WASHINGTON: Israel needs to make some tough decisions in order to find peace with the Palestinians, US President Barack Obama warned Benjamin Netanyahu in talks at the White House on Monday.
But the Israeli prime minister insisted that the Jewish state had already done its part for peace, while the Palestinians had not.
Israel and the Palestinians have been engaged in seven months of direct peace talks which are due to expire at the end of April, and decision time is at hand, Obama said.
The deadline, he said "is coming near and some tough decisions are going to have to be made."
But Netanyahu, who has pledged to stand firm on Israel's vital interests and to withstand US pressure, told him it is the Palestinians who need to act.
"Israel has been doing its part, I regret to say the Palestinians haven't," he retorted, claiming Israel had "uprooted entire settlements" and released hundreds of Palestinian "terrorists."

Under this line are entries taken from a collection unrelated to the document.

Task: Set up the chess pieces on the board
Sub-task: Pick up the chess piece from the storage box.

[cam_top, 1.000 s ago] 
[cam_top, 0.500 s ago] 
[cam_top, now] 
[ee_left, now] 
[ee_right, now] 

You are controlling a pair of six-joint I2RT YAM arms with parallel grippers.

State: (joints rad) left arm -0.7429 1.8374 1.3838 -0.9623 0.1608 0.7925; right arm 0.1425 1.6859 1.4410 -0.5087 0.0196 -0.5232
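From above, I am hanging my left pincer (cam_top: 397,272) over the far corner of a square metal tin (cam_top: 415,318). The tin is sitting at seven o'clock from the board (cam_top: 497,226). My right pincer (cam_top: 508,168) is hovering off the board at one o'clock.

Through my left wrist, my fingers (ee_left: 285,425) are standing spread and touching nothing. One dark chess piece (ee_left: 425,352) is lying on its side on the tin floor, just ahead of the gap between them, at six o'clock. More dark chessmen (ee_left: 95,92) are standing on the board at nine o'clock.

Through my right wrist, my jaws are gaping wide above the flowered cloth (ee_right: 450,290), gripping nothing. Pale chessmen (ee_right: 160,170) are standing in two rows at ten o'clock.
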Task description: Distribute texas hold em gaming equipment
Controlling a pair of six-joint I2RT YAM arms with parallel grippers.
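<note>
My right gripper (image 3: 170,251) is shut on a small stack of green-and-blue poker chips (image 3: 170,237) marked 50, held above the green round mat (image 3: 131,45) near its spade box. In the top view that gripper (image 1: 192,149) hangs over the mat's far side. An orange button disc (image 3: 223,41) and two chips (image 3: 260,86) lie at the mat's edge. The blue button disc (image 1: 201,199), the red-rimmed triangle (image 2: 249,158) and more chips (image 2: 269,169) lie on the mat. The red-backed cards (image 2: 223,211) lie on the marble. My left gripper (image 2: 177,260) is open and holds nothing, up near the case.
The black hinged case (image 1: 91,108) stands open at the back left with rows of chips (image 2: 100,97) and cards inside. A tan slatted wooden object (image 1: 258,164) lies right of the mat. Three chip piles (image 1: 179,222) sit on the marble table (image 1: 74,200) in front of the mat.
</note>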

Ignoring Obama's appeal, Netanyahu said the highest priority for Israel and the United States was not the peace process but preventing Iran from obtaining a military nuclear capacity.
The "greatest challenge, undoubtably, is preventing Iran from acquiring the capacity to make nuclear weapons," he said.
The way to do that was by preventing Iran from enriching uranium and for it to fully dismantle its military nuclear installations, he argued.
Netanyahu came to Washington keen to impress his concerns on Obama about the ongoing talks between world powers and Iran in a bid to roll back its contested nuclear program.